Task to carry out: Could every line of the data be printed exactly as it reads?

Material for this exercise:

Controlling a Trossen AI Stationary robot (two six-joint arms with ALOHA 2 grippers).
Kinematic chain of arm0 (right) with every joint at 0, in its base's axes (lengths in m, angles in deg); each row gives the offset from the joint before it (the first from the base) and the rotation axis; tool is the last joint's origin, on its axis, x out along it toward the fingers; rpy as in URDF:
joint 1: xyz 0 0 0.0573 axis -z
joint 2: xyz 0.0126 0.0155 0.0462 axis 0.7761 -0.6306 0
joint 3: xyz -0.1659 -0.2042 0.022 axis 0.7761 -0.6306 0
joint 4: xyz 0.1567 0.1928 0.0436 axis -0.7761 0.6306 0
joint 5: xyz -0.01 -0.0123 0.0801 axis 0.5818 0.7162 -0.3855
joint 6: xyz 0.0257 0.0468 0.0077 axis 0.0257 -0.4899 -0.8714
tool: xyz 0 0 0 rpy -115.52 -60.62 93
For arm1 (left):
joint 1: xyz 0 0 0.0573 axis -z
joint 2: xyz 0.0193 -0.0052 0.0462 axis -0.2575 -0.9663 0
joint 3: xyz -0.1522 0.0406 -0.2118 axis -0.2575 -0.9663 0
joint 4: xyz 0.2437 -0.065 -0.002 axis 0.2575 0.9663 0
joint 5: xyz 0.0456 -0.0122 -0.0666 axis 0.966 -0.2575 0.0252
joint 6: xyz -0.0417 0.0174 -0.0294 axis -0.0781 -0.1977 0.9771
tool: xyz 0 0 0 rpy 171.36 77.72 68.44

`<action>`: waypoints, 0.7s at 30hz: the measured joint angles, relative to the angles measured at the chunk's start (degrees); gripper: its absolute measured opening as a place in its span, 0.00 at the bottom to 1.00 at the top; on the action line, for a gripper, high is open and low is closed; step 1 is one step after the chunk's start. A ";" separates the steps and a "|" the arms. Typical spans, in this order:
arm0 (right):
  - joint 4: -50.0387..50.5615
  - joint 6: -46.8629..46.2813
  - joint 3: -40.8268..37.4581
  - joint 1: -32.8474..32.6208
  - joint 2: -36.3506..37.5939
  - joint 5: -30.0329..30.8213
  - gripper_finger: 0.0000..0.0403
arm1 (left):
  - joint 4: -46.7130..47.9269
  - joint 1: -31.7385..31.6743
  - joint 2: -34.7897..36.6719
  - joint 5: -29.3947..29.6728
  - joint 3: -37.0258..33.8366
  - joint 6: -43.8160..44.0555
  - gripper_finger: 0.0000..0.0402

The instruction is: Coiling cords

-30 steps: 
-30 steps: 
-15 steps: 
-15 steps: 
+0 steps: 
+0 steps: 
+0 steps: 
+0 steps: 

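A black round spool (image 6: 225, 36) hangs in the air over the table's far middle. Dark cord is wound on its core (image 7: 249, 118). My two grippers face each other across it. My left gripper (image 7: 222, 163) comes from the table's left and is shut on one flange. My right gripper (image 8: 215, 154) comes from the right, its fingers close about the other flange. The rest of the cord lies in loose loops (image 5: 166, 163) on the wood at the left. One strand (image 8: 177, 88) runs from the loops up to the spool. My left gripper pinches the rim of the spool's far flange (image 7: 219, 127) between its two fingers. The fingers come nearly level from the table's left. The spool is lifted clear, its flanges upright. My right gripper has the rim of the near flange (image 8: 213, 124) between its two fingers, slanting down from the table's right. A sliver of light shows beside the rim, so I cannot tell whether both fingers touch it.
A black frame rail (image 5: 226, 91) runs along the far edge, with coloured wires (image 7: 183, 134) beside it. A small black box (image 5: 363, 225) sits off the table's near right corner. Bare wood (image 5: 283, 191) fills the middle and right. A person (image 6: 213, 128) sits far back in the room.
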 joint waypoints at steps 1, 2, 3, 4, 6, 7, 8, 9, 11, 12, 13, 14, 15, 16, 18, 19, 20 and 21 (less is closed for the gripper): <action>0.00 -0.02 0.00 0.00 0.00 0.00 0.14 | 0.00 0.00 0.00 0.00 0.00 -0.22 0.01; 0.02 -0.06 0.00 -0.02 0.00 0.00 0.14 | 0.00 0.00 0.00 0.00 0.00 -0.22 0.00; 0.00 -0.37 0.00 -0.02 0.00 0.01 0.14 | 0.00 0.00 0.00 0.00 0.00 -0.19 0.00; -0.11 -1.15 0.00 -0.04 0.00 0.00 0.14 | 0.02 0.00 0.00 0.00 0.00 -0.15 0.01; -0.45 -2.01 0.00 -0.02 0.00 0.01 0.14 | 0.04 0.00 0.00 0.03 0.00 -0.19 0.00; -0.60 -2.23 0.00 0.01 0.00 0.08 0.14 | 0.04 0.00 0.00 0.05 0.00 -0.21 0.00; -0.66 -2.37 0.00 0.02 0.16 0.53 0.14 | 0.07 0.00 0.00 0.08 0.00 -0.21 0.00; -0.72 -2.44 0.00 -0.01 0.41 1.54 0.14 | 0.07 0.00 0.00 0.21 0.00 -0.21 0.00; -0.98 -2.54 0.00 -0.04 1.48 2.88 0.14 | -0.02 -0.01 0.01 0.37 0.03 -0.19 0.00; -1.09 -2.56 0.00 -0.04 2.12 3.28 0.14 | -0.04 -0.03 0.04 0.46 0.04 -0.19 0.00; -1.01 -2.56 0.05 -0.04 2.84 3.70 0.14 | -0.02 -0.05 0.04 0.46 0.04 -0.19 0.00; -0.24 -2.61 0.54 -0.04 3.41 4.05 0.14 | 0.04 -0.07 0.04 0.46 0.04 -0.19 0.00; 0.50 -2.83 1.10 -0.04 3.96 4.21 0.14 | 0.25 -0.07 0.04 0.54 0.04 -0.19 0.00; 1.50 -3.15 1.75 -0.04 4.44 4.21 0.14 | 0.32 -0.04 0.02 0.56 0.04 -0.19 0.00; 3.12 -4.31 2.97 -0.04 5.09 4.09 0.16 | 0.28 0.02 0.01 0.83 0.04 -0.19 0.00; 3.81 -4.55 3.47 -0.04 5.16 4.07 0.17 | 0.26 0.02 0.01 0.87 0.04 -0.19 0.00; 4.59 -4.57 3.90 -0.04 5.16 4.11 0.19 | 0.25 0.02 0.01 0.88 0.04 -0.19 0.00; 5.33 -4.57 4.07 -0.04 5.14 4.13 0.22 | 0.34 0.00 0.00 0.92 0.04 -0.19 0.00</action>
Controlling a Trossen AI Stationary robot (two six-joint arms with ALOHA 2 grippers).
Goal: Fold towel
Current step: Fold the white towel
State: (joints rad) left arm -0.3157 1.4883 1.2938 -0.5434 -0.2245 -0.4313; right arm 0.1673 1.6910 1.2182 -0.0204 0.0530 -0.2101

Solution to this exercise:
Controlling a Trossen AI Stationary robot (two six-joint arms with ALOHA 2 grippers).
Kinematic chain of arm0 (right) with every joint at 0, in its base's axes (lengths in m, angles in deg); each row gives the offset from the joint before it (the first from the base) and the rotation axis; tool is the last joint's origin, on its axis, x out along it toward the fingers; rpy as in URDF:
joint 1: xyz 0 0 0.0573 axis -z
joint 2: xyz 0.0126 0.0155 0.0462 axis 0.7761 -0.6306 0
joint 3: xyz -0.1659 -0.2042 0.022 axis 0.7761 -0.6306 0
joint 4: xyz 0.1567 0.1928 0.0436 axis -0.7761 0.6306 0
joint 5: xyz -0.01 -0.0123 0.0801 axis 0.5818 0.7162 -0.3855
joint 6: xyz 0.0257 0.0468 0.0077 axis 0.0257 -0.4899 -0.8714
tool: xyz 0 0 0 rpy -115.52 -60.62 93
For arm1 (left):
joint 1: xyz 0 0 0.0573 axis -z
joint 2: xyz 0.0193 -0.0052 0.0462 axis -0.2575 -0.9663 0
joint 3: xyz -0.1522 0.0406 -0.2118 axis -0.2575 -0.9663 0
joint 4: xyz 0.2437 -0.065 -0.002 axis 0.2575 0.9663 0
joint 5: xyz 0.0456 -0.0122 -0.0666 axis 0.966 -0.2575 0.0252
joint 6: xyz -0.0417 0.0174 -0.0294 axis -0.0781 -0.1977 0.9771
tool: xyz 0 0 0 rpy 171.36 77.72 68.44

`<action>`: waypoints, 0.7s at 30hz: the measured joint angles, relative to the angles measured at the chunk's start (degrees); gripper: its absolute measured opening as a place in its span, 0.00 at the bottom to 1.00 at the top; on the action line, for a gripper, high is open and low is closed; step 1 is one step after the chunk's start. A ";" separates the steps and a "|" the arms. Typical spans, in this order:
arm0 (right):
  - joint 4: -50.0387..50.5615
  - joint 6: -46.8629..46.2813
  - joint 3: -40.8268..37.4581
  - joint 1: -32.8474..32.6208
  - joint 2: -36.3506..37.5939
  - joint 5: -30.0329..30.8213
  - gripper_finger: 0.0000..0.0403
arm1 (left):
  - joint 4: -46.7130..47.9269
  - joint 1: -31.7385..31.6743
  - joint 2: -34.7897..36.6719
  - joint 5: -29.3947..29.6728
  - joint 3: -37.0258..33.8366
  - joint 6: -43.8160..44.0555
  - gripper_finger: 0.0000..0.0402

The instruction is: Coiling cords

-30 steps: 
-30 steps: 
-15 steps: 
-15 steps: 
+0 steps: 
+0 steps: 
+0 steps: 
+0 steps: 

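A black round spool (image 6: 225, 36) hangs in the air over the table's far middle. Dark cord is wound on its core (image 7: 249, 118). My two grippers face each other across it. My left gripper (image 7: 222, 163) comes from the table's left and is shut on one flange. My right gripper (image 8: 215, 154) comes from the right, its fingers close about the other flange. The rest of the cord lies in loose loops (image 5: 166, 163) on the wood at the left. One strand (image 8: 177, 88) runs from the loops up to the spool. My left gripper pinches the rim of the spool's far flange (image 7: 219, 127) between its two fingers. The fingers come nearly level from the table's left. The spool is lifted clear, its flanges upright. My right gripper has the rim of the near flange (image 8: 213, 124) between its two fingers, slanting down from the table's right. A sliver of light shows beside the rim, so I cannot tell whether both fingers touch it.
A black frame rail (image 5: 226, 91) runs along the far edge, with coloured wires (image 7: 183, 134) beside it. A small black box (image 5: 363, 225) sits off the table's near right corner. Bare wood (image 5: 283, 191) fills the middle and right. A person (image 6: 213, 128) sits far back in the room.
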 joint waypoints at steps 1, 2, 3, 4, 6, 7, 8, 9, 11, 12, 13, 14, 15, 16, 18, 19, 20 and 21 (less is closed for the gripper): <action>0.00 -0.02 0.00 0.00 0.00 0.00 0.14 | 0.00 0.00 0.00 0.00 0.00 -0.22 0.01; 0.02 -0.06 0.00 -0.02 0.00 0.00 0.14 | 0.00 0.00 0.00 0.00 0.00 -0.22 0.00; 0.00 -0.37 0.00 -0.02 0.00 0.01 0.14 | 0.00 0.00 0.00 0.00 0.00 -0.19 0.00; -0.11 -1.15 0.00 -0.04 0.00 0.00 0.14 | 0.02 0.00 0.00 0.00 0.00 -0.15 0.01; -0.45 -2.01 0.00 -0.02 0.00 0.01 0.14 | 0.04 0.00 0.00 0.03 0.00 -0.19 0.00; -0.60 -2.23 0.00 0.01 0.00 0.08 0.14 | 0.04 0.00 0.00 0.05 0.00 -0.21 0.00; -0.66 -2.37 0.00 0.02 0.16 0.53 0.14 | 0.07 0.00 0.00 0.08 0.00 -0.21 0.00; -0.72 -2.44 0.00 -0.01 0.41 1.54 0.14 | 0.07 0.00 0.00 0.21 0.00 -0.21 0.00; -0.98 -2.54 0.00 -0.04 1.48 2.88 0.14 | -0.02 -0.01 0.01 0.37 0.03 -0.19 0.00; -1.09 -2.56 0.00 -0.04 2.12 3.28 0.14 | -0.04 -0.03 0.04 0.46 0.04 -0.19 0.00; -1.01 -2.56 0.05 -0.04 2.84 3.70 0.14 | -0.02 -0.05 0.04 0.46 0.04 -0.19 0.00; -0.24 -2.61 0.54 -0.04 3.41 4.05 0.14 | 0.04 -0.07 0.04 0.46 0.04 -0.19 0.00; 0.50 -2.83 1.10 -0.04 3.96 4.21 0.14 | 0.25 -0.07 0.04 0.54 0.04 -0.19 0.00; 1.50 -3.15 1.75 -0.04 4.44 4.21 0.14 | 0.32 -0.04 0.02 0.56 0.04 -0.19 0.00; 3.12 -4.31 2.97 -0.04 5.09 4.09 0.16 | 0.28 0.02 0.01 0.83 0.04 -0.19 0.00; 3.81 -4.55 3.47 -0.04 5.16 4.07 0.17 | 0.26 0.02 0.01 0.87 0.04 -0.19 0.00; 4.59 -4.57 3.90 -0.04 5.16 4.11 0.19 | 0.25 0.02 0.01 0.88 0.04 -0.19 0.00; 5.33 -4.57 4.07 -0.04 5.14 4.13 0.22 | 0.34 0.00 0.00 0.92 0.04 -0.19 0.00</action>
Controlling a Trossen AI Stationary robot (two six-joint arms with ALOHA 2 grippers).
Goal: Fold towel
Current step: Fold the white towel
State: (joints rad) left arm -0.3157 1.4883 1.2938 -0.5434 -0.2245 -0.4313; right arm 0.1673 1.6910 1.2182 -0.0204 0.0530 -0.2101

The answer given is complete as it stands.